Monday, April 24, 2006

Chocolate, Caramel and Candied Oranges















Easter is often seen as a time of rebirth, with archtypical symbols of birth, rebirth, rejuvenation. Trees gently unfold their new foliage, flowers push their way through the detritus of the colder seasons and dot the landscape. The food tends to get lighter, too. Cassoulet is removed from menus, replaced by asparagus flans, ramps, and morels. Fondue pots are placed on the back shelf as the julep glasses and garden gloves are retrieved. Spring lamb is served by Jews, Muslims, and Christians alike. It all makes so much sense, except the Easter candy: rocky road eggs, solid-chocolate bunnies, foil-wrapped eggs of chocolate mixtures. Why do we do this to ourselves? Swimsuit season is right around the corner people!

Yet when I was requested to make dessert for Easter dinner, this dish immediately came to mind. Although extremely rich, it is not heavy. It is cool, neither hot from the oven nor frozen. the brightness of the oranges is a nice counterpoint to the darkrichness of the mousse. And there are lots of leftovers, which makes up for the fact that no one gave you an Easter basket of Neuhaus chocolates this year.

This is another Mark Bittner recipe that ranks as one of the best. Not surprisingly it is not of his own invention, but oddly enough, it is another Seattle restaurant, and the main ingredient is caramel. Bittner covered the Seattle chef Scott Carsberg and his restaruant Lampreia. The
article is a great tribute to a great chef and restaurant. Yes, it is expensive, and the servings are beautiful and small, what one friend calls "precious food." But maybe we have settled for too long on fast food, huge portions, and lackluster presentation. After all if our body is a temple, shouldn't what we eat be treated as an offering?















Chocolate Caramel Mousse (Adapted from Scott Carsberg of Lampreia)
Time: 45 minutes, plus 4 hours' chilling
Yield: 16 servings

1 cup sugar
5 tablespoons butter, cut into bits
3 cups heavy cream
8 ounces high quality unsweetened or bittersweet chocolate chips or chunks, about 1 1/2 cups.

1. Put sugar in a heavy stainless steel pan, and turn heat to medium. When sugar warms and begins to liquefy, add 1/2 cup water. Cook, stirring occasionally with a wooden spoon, until mixture bubbles, then becomes foamy, then dry again. Keep cooking until it liquefies again, stirring often and breaking up any chunks that form. When it is all dissolved and brown, remove from heat, and stir in butter a bit at a time. Standing back to avoid spattering, add 1 cup cream, then stir until blended. Let sit until cool enough to touch.
2. Meanwhile beat remaining cream until it holds soft peaks; refrigerate. Melt chocolate over very low heat or in a double boiler or microwave.
3. Mix melted chocolate into caramel. Add 1/3 of the whipped cream to caramel, and stir to combine. Add remaining whipped cream and gently fold, just until combined. Pour into a bowl and refrigerate until set, about 4 hours.
4. Scoop mousse with a spoon dipped in a hot water. Serve alongside a piece of orange confit.
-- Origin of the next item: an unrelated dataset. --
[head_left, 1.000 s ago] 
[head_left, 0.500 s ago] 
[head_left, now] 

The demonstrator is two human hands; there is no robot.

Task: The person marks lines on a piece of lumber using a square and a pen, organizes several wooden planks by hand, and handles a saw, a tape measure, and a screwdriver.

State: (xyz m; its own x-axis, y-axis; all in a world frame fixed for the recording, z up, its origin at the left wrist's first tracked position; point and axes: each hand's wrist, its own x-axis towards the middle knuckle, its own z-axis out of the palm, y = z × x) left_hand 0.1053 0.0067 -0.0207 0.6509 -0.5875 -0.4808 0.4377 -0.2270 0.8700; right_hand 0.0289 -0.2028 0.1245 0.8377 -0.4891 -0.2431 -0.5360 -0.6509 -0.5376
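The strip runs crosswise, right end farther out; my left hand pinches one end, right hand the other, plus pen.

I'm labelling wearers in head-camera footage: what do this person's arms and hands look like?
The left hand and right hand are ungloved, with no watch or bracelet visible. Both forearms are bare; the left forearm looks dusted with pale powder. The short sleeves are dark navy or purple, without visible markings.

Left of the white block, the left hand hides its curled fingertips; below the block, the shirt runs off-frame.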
Orange Confit (Adapted from Scott Carsberg)
Time: 9 to 16 hours plus overnight resting
Yield: 16 servings.

4 big navel oranges
2 1/2 pounds sugar

1. Fill a saucepan large enough to hold oranges with water; bring to a boil. Blanch oranges for 30 seconds, then remove, change water and repeat. (This blanching will get rid of the bitterness found in the white pith. Some chefs will do this as many as 5 times.) Carefully quarter oranges through their poles. Return them to saucepan with half the sugar and water to cover. Bring to a boil, then cook over lowest possible heat, adding water as necessary to keep them covered. Cook for 8 hours, then remove from heat and let sit overnight.
2. Drain oranges and repeat process with remaining sugar and water to cover. Oranges are done when very tender but not falling apart, from 1 to 8 hours. Remove pot from heat and let cool, then refrigerate oranges with their syrup. Oranges will keep, refrigerated, for several weeks.
3. Serve an orange segment with a scoop of chocolate caramel mousse, or by itself.

1 Comments:

Anonymous Anonymous said...

My mouth is having an orgasm just looking at this recipe and pictures!